For global dimming there are several candidate technologies, such as electrochromic- and liquid-crystal (LC)-based approaches, but for spatial dimming the high switching speed required necessitates an LC-cell. The cell comprises an LC mixture sandwiched between two optically ideal substrates, typically glass, each containing an electrode. Applying a voltage across the electrodes causes the LC molecules to rotate, thereby changing the proportion of light transmitted through the cell. A variety of architectures can be used, some including polarizers, and some that use dichroic dye molecules.
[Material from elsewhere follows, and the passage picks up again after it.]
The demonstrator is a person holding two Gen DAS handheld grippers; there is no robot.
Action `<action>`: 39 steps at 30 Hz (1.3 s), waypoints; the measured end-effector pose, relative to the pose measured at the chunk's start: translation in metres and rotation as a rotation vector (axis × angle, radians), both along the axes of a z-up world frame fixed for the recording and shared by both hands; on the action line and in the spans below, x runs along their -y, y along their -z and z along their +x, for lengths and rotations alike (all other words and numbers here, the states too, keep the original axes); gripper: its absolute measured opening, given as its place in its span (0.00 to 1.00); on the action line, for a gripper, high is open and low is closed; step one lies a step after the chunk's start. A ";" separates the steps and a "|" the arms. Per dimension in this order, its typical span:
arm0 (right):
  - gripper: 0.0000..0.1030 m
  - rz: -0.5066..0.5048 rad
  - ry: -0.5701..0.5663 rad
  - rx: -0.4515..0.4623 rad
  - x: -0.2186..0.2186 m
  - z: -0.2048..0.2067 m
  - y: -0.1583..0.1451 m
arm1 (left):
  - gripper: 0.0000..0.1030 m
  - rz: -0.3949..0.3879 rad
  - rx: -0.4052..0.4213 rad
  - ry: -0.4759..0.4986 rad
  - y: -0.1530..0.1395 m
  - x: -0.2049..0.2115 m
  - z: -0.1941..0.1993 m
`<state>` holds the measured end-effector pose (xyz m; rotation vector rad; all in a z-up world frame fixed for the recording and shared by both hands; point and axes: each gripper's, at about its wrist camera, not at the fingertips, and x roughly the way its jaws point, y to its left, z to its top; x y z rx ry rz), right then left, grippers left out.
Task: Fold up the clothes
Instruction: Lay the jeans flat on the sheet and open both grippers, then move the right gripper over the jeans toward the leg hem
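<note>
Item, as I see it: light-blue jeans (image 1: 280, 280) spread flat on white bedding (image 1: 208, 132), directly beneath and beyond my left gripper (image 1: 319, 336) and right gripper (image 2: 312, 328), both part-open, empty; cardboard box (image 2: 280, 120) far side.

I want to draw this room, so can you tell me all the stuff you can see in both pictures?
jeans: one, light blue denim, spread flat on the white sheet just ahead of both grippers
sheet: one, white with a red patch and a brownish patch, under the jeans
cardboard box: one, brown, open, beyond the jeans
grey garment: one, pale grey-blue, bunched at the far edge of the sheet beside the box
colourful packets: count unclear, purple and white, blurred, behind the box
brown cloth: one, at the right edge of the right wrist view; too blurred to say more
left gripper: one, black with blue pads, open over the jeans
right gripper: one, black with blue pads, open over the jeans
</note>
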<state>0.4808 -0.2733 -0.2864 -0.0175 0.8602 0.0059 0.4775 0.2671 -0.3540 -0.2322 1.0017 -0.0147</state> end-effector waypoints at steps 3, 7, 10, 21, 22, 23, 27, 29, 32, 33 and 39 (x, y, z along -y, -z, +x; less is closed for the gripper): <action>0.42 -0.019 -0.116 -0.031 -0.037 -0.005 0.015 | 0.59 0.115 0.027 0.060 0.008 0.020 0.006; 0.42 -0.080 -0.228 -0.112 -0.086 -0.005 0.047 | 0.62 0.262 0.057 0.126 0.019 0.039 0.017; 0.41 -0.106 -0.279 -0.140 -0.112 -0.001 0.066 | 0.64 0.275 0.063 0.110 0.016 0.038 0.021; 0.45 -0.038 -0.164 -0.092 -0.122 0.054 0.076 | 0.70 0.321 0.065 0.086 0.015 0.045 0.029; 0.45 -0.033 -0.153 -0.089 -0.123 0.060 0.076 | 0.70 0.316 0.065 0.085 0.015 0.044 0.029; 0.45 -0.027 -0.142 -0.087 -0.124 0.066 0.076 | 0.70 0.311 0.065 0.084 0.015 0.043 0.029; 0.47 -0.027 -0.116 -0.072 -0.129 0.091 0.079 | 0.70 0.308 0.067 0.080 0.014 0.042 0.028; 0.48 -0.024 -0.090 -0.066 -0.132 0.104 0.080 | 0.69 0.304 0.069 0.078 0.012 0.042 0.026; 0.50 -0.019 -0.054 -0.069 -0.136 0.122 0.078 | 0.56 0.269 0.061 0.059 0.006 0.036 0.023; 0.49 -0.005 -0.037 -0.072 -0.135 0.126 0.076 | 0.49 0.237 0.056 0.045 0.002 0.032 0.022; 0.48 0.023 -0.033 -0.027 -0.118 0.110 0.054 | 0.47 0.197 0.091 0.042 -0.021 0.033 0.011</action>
As pioneered by George Heilmeier at RCA labs in 1965, by adding a dye to an LC mixture, the orientational order of the LC molecules imposes an orientation on the dye molecules, and this can be adjusted by applying voltage. It switches the LC cell from a clear (transmissive) state to a dark (absorbing) state, so that the amount of light passing through can be controlled, creating a way to dim the light levels of the outside world.

This approach results in highly uniform, rapid-switching (10 ms) global light modulation films. By incorporating an active-matrix transistor array into the stack, the cells can be pixelated to achieve spatial dimming, thereby dynamically dimming only the pixels “behind” a virtual object.

Pixelated spatial dimming cells of this type could be manufactured on glass, using for example, silicon thin-film transistors to drive the pixels, but glass-based LC cells would not be an ideal solution for two main reasons: First, the glass itself is relatively heavy, adding unwanted weight to a device that needs to be as light as possible for comfort and prolonged use. Second, AR optics are typically curved in more than one direction (biaxially), like the surface of a sphere.

Although glass can be curved, this is not viable due to the very high tolerance required of the cell gap itself. That is why glass LC cells (for example, those used in LCD TVs) are manufactured flat. The idea of biaxially forming such glass cells after production is prohibitive because the temperatures needed to soften the glass would destroy both the LC and transistor materials.

FlexEnable has developed a technology to build LC cells and organic transistors on flexible bioplastic—triacetyl cellulose (TAC) film—instead of glass. TAC is low cost, widely available and already used in polarizers for displays because of its ideal optical properties: greater than 93 percent transmission, no birefringence, and near zero haze, making it perfect for LC optics. It is possible to use TAC film as a substrate for manufacturing organic transistors and liquid crystal cells for the first time, because the entire manufacturing process need not exceed 100 degrees C. This low manufacturing temperature is a property unique to organic transistors; silicon or other inorganic transistors require several hundred degrees C during production and cannot, then, be manufactured on optically ideal films such as TAC.

The result is spatial dimmers that are incredibly thin and light— a single 30-mm diameter dimmer weighs less than 0.3 g and is just 100-µm thick. In addition, because TAC can be softened at much lower temperatures than glass, the LC cell can be biaxially curved by thermoforming at temperatures that won’t damage the LC material or the organic transistors.

FlexEnable’s ambient dimming evaluation samples (flat or biaxially curved) are already being assessed by strategic partners interested in integrating our technology with other optical components. This promises to bring new capabilities to future AR headsets.

Paul Cain is Strategy Director for FlexEnable (www.flexenable.com). He has 20 years’ experience in the flexible and organic electronics industries, in both technical and strategic management roles. He holds 25 patents relating to processes and architectures that enable high-yield manufacture of flexible displays.